Friday, February 16, 2007

LMS and real time priorities

One of the oft mentioned RAC best practices is that the priority of LMS processes which ship blocks across the interconnect be higher so that they are not competing for cpu cycles with other processes.
Starting with 10.2 LMS is supposed to run in the real time class. This is new functionality which is governed by the underscore parameter _os_sched_high_priority

However in 10.2.0.1 LMS still runs in the time-sharing TS class (SCHED_OTHER standard time-sharing) due to the absence of the oradism executable
buffalo >ls -al oradism
-r-sr-s--- 1 root dba 0 Jul 1 2005 oradism

buffalo >ps -efc|grep lms
oracle 27263 1 TS 24 2006 ? 00:12:38 ora_lms0_F8900DMO1
oracle 27273 1 TS 24 2006 ? 00:04:30 ora_lms1_F8900DMO1

When you apply the 10.2.0.3 patchset you notice that the oradism executable seems to be generated and LMS runs in the RR class (SCHED_RR round robin)

elephant-> ls -al oradism
-r-sr-s--- 1 root dba 14456 Nov 15 12:52 oradism

elephant-> ps -efc | grep lms

oracle 11554 1 RR 90 15:09 ? 00:00:01 ora_lms0_F8902PRD1
oracle 11558 1 RR 90 15:09 ? 00:00:01 ora_lms1_F8902PRD1

whereas other background processes like PMON still run in TS

elephant-> ps -efc | grep pmon | grep PRD
oracle 11544 1 TS 23 Feb14 ? 00:00:00 ora_pmon_F8902PRD1

I am not sure if this is ideal on a box with a low number of CPUs or if cache fusion traffic is not a major concern.If you want LMS to run in the same class as other processes you need to set _os_sched_high_priority back to 0 from its default value of 1 as seen from below

But doing this does not seem to change the class to TS

SQL> alter system set "_os_sched_high_priority"=0 scope=spfile;

System altered.

SQL> exit
Disconnected from Oracle Database 10g Enterprise Edition Release 10.2.0.3.0 - Production
With the Partitioning, Real Application Clusters, OLAP and Data Mining options
elephant-> srvctl stop database -d F8902PRD
elephant-> srvctl start database -d F8902PRD
elephant-> ps -efc | grep lms | grep PRD
oracle 17097 1 RR 90 09:54 ? 00:00:00 ora_lms0_F8902PRD1
oracle 17101 1 RR 90 09:54 ? 00:00:00 ora_lms1_F8902PRD1

1 select a.ksppinm "Parameter",
2 b.ksppstvl "Session Value",
3 c.ksppstvl "Instance Value"
4 from x$ksppi a, x$ksppcv b, x$ksppsv c
5 where a.indx = b.indx and a.indx = c.indx
6* and a.ksppinm like '%os_sched%'
SQL> /

Parameter
--------------------------------------------------------------------------------
Session Value
-------------------------------------------------------------------------------------------------------------------------------------------------
Instance Value
-------------------------------------------------------------------------------------------------------------------------------------------------
_os_sched_high_priority
0
0

From bug 5635098 it appears there is another parameter called
_high_priority_processes which needs to be set to null for this to work.

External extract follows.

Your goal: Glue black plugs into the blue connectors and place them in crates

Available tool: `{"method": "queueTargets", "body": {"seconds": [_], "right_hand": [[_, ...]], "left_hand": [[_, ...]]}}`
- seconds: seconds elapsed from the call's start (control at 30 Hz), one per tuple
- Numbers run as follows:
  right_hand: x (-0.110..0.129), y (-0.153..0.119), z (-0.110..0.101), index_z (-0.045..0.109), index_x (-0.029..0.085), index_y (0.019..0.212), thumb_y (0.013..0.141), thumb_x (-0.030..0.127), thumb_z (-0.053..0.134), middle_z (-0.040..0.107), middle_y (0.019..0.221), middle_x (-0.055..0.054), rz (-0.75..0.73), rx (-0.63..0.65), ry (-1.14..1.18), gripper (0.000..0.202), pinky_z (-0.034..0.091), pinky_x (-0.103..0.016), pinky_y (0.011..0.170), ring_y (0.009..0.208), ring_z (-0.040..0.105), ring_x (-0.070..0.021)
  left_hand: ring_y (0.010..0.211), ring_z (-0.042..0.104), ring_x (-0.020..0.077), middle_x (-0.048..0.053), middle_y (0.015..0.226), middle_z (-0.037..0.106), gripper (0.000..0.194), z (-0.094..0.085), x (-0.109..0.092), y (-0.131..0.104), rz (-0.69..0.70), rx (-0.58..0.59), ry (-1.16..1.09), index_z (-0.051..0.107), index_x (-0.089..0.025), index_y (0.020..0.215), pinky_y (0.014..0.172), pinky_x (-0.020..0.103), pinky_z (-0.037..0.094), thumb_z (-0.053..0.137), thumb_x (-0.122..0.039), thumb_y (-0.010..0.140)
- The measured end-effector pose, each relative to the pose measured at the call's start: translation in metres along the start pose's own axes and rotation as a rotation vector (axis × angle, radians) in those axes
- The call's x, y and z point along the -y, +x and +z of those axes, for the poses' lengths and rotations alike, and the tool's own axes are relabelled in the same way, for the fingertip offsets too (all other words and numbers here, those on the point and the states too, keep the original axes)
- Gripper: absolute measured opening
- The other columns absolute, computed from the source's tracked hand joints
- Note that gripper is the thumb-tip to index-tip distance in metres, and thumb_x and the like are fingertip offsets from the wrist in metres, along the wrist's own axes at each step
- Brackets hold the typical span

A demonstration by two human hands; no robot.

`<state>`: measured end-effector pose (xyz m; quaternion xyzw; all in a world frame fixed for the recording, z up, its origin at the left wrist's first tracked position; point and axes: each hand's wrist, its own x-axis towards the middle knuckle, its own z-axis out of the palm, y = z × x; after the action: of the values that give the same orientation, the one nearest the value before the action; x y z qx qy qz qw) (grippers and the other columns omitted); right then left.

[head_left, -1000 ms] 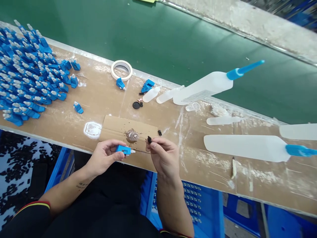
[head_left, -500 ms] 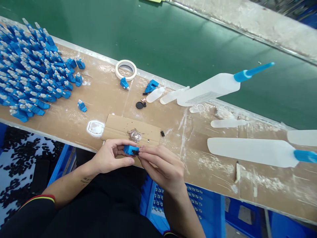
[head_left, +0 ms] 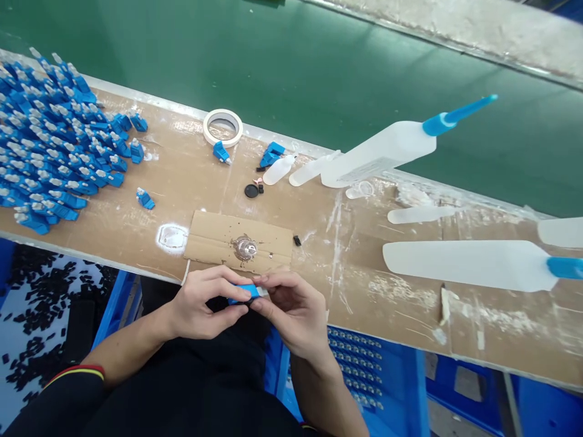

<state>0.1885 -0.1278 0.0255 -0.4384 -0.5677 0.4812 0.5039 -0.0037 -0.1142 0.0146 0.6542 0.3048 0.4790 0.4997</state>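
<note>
Green surface (head_left: pixel 319 91) stretches beyond the far edge of the cardboard-covered bench (head_left: pixel 182 158), and a flat cardboard strip (head_left: pixel 209 233) lies just past the hands. Held at the near edge, the blue part (head_left: pixel 251 289) sits between both hands, touching each, its long axis roughly left to right, pale end rightward. Bent fingers and thumb of the left hand (head_left: pixel 200 303) grasp its left portion; the right hand (head_left: pixel 294 309), loosely curled, pinches around its right end.

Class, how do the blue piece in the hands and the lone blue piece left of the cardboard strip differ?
The held piece is between the left hand and right hand; the lone piece rests on the worktop. The held piece's pale end points rightward in the picture, the lone piece's toward upper left. Both are blue with pale ends.
</note>
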Motion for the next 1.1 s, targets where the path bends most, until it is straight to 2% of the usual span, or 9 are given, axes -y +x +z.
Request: {"method": "queueTargets", "body": {"seconds": [0.13, 0.33, 0.57, 0.67, 0.77, 0.87, 0.97, 1.03, 1.1], "right_hand": [[-0.003, -0.005, 0.006, 0.068, 0.025, 0.088, 0.080, 0.020, 0.081, 0.067, 0.077, 0.000, 0.003, -0.053, 0.078, 0.016, 0.060, -0.024, 0.063, 0.070, 0.068, -0.0139], [-0.019, -0.018, 0.006, 0.070, 0.023, 0.099, 0.081, 0.031, 0.080, 0.073, 0.092, -0.004, 0.169, -0.100, 0.269, 0.022, 0.062, -0.027, 0.066, 0.078, 0.072, -0.0163], [-0.031, -0.061, -0.015, 0.073, 0.013, 0.079, 0.070, 0.046, 0.087, 0.070, 0.065, -0.002, 0.664, -0.061, 0.531, 0.037, 0.053, -0.023, 0.055, 0.055, 0.064, -0.0113], [-0.038, -0.091, -0.022, 0.073, 0.011, 0.078, 0.067, 0.052, 0.086, 0.067, 0.063, -0.001, 0.731, -0.134, 0.552, 0.045, 0.050, -0.022, 0.050, 0.054, 0.061, -0.0106], [-0.042, -0.126, -0.031, 0.071, 0.012, 0.079, 0.070, 0.058, 0.082, 0.065, 0.062, 0.000, 0.722, -0.299, 0.486, 0.048, 0.045, -0.021, 0.046, 0.052, 0.057, -0.0095], [-0.036, -0.170, -0.060, 0.071, 0.015, 0.081, 0.080, 0.060, 0.072, 0.067, 0.066, -0.002, 0.702, -0.472, 0.192, 0.046, 0.046, -0.023, 0.049, 0.055, 0.058, -0.0122], [-0.028, -0.226, -0.110, 0.073, 0.016, 0.089, 0.095, 0.046, 0.058, 0.075, 0.085, -0.007, 0.824, -0.547, -0.539, 0.033, 0.052, -0.027, 0.072, 0.077, 0.068, -0.0173], [-0.029, -0.261, -0.139, 0.073, 0.018, 0.098, 0.100, 0.038, 0.050, 0.076, 0.099, -0.008, 1.127, -0.437, -1.052, 0.031, 0.051, -0.027, 0.079, 0.091, 0.070, -0.0191], [-0.037, -0.285, -0.155, 0.072, 0.017, 0.099, 0.100, 0.033, 0.049, 0.076, 0.104, -0.012, 1.301, -0.332, -1.223, 0.029, 0.051, -0.029, 0.078, 0.096, 0.071, -0.0231]], "left_hand": [[0.089, 0.076, 0.0226, 0.012, 0.104, 0.077, 0.026, 0.000, -0.002, 0.001, 0.027, 0.041, 0.080, 0.075, -0.021, 0.099, 0.075, 0.031, 0.063, 0.073, -0.006, 0.077], [0.087, 0.075, 0.0195, 0.007, 0.101, 0.076, 0.039, 0.003, 0.010, -0.002, 0.055, 0.007, 0.105, 0.074, -0.025, 0.100, 0.076, 0.029, 0.062, 0.079, -0.001, 0.070], [0.093, 0.073, 0.0210, 0.010, 0.096, 0.073, 0.029, 0.010, 0.025, -0.007, 0.487, 0.384, 0.382, 0.070, -0.014, 0.101, 0.078, 0.032, 0.064, 0.070, 0.005, 0.078], [0.097, 0.073, 0.0242, 0.014, 0.096, 0.073, 0.017, 0.030, 0.031, 0.000, 0.687, 0.573, 0.434, 0.068, -0.010, 0.095, 0.082, 0.034, 0.064, 0.063, 0.002, 0.084], [0.096, 0.072, 0.0233, 0.014, 0.102, 0.071, 0.023, 0.063, 0.040, 0.003, 0.672, 0.763, 0.410, 0.066, -0.010, 0.108, 0.082, 0.033, 0.064, 0.060, 0.000, 0.088], [0.121, 0.064, 0.0318, 0.022, 0.134, 0.058, 0.051, 0.093, 0.050, -0.002, 0.527, 0.883, 0.409, 0.052, -0.017, 0.136, 0.092, 0.044, 0.062, 0.068, -0.013, 0.088], [0.142, 0.045, 0.0373, 0.025, 0.156, 0.033, 0.079, 0.107, 0.056, -0.008, 0.378, 0.865, 0.354, 0.027, -0.026, 0.154, 0.104, 0.054, 0.054, 0.072, -0.023, 0.088], [0.141, 0.047, 0.0334, 0.022, 0.156, 0.036, 0.081, 0.107, 0.058, -0.010, 0.276, 0.861, 0.355, 0.021, -0.027, 0.156, 0.107, 0.051, 0.053, 0.068, -0.022, 0.091], [0.136, 0.054, 0.0304, 0.019, 0.151, 0.045, 0.072, 0.101, 0.060, -0.010, 0.212, 0.933, 0.412, 0.027, -0.026, 0.155, 0.106, 0.048, 0.054, 0.064, -0.023, 0.094]]}}
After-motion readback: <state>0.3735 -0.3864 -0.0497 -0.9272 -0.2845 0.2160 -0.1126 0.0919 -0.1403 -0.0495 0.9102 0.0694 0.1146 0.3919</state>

SQL> alter system set "_high_priority_processes"='' scope=spfile;
System altered.

elephant-> srvctl stop database -d F8902PRD
elephant-> srvctl start database -d F8902PRD

elephant-> ps -efc | grep lms | grep -v grep

oracle 31654 1 TS 24 00:58 ? 00:00:01 ora_lms0_F8902PRD1
oracle 31656 1 TS 24 00:58 ? 00:00:00 ora_lms1_F8902PRD1

As you can lms is now running in TS class.
On Solaris Sparc 64 bit be aware of bug 5258549 which causes boxes with low number of CPUs to freeze.

16 comments:

Anonymous said...

blimey, I just checked my 10.2.0.2 and I have the following:

oracle 7438 1 FF 41 2006 ? 00:00:04 asm_lms0_+ASM1
oracle 1194 1 FF 41 2006 ? 18:32:03 ora_lms0_NOM1
oracle 1198 1 FF 41 2006 ? 15:18:40 ora_lms1_NOM1

so we have 3 different scheduler classes for 3 different 10gR2 version!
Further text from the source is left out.